Oliver and Schäfer reported unusually effective contractions in muscles removed from the body after adrenal extract had been injected. As shown in [Fig. 16], however, the fact that the circulation had been improved results in continued greater efficiency of the contracting muscle. Oliver and Schäfer’s observation may reasonably be accounted for on this basis.

The Value of Increased Arterial Pressure in Pain and Strong Emotion

As stated in a previous paragraph, there is evidence that the vessels supplying a muscle dilate when the muscle becomes active. And although the normal blood pressure (about 120 millimeters of mercury) may be able to keep adequately supplied with blood the single muscle used in our investigation, a higher pressure might be required when more muscles are involved in activity, for a more widely spread dilation might then reduce the pressure to the point at which there would be insufficient circulation in active organs. Furthermore, with many muscles active, the amount of waste would be greatly augmented, and the need for abundant blood supply would thereby to a like degree be increased. For both reasons a rise of general arterial pressure would prove advantageous. The high pressure developed in excitement and pain, therefore, might be specially serviceable in the muscular activities which are likely to accompany excitement and pain.

In connection with the foregoing considerations, the action of adrenin on the distribution of blood in the body is highly interesting. By measuring alterations in the volume of various viscera and the limbs, Oliver and Schäfer[5] proved that the viscera of the splanchnic area—e. g., the spleen, the kidneys, and the intestines—suffer a considerable decrease of volume when adrenin is administered, whereas the limbs into which the blood is forced from the splanchnic region actually increase in size. The action of adrenin indicates the relative degrees of sympathetic innervations. In other words, at times of pain and excitement sympathetic discharges, probably aided by the adrenal secretion simultaneously liberated, will drive the blood out of the vegetative organs of the interior, which serve the routine needs of the body, into the skeletal muscles which have to meet by extra action the urgent demands of struggle or escape.

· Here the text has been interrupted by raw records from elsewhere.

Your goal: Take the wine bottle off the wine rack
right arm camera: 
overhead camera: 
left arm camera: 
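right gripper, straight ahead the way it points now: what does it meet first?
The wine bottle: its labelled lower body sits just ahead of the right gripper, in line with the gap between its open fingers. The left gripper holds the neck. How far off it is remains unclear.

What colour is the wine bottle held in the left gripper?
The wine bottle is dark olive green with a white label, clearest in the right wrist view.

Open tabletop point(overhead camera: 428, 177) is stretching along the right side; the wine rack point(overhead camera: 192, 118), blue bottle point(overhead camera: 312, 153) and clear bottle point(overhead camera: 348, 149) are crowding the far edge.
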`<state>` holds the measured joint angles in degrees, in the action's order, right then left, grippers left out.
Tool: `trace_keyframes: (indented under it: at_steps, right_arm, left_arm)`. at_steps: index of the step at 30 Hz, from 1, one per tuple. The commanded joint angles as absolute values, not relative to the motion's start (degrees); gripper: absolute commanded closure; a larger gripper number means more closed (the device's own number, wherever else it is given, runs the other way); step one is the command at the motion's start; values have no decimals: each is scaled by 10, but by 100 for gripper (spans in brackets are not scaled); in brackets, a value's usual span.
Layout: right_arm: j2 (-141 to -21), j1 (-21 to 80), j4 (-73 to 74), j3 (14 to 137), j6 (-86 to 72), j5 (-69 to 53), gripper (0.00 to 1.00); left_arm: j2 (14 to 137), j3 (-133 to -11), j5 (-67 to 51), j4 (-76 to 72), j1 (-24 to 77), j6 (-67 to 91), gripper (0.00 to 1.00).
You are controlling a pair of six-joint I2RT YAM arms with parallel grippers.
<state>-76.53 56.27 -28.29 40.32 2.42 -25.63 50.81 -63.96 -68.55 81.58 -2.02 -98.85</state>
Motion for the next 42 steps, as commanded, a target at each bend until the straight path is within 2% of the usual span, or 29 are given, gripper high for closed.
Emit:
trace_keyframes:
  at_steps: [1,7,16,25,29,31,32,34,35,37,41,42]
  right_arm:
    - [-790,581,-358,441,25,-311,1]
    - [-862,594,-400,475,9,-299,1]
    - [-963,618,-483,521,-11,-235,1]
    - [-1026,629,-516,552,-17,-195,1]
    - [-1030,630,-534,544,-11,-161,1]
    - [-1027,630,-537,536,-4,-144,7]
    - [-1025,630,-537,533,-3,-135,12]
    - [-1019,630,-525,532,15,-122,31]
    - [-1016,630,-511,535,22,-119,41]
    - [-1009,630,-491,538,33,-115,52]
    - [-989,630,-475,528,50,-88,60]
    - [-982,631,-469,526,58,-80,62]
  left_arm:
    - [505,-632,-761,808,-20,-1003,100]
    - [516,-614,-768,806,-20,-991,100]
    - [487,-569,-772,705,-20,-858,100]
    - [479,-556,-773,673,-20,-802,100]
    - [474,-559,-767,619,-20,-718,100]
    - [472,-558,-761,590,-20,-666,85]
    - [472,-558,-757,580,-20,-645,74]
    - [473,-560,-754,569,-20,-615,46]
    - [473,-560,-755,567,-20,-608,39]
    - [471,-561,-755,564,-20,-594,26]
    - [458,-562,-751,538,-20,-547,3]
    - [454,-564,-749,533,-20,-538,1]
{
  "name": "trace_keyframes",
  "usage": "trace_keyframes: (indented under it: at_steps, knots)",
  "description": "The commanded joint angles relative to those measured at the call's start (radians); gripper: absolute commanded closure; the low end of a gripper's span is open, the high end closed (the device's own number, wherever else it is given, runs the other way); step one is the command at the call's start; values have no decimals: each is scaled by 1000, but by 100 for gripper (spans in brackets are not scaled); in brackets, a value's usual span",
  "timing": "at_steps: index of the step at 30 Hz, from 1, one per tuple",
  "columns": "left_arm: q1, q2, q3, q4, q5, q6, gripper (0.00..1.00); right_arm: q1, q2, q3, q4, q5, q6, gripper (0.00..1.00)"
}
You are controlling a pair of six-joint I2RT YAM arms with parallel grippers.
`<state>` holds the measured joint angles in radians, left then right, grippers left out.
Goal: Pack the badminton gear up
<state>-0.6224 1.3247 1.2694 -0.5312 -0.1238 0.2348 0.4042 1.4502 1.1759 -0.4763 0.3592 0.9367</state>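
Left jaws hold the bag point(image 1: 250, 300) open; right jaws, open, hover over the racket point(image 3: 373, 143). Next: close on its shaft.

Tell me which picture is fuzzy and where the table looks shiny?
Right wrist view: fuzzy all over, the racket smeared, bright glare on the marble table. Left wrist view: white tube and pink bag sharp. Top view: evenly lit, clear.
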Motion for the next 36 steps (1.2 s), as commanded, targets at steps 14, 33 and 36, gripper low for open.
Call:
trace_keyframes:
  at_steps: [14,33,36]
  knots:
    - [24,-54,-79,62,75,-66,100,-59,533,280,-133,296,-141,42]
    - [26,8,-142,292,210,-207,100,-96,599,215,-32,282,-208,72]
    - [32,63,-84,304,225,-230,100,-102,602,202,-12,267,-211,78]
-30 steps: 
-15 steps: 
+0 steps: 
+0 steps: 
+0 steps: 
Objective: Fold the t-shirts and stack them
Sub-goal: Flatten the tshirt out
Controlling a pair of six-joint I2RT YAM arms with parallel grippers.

But there are exceptions to the general statement that by adrenin the viscera are emptied of their blood. It is well known that adrenin has a vasodilator, not a vasoconstrictor, action on the arteries of the heart; it is well known also that adrenin affects the vessels of the brain and the lungs only slightly if at all. From this evidence we may infer that sympathetic impulses, though causing constriction of the arteries of the abdominal viscera, have no effective influence on those of the pulmonary and intracranial areas and actually increase the blood supply to the heart. Thus the absolutely and immediately essential organs—those the ancients called the “tripod of life”—the heart, the lungs, the brain (as well as its instruments, the skeletal muscles)—are in times of excitement abundantly supplied with blood taken from organs of less importance in critical moments. This shifting of the blood so that there is an assured adequate supply to structures essential for the preservation of the individual may reasonably be interpreted as a fact of prime biological significance. It will be placed in its proper setting when the other evidence of bodily changes in pain and excitement have been presented.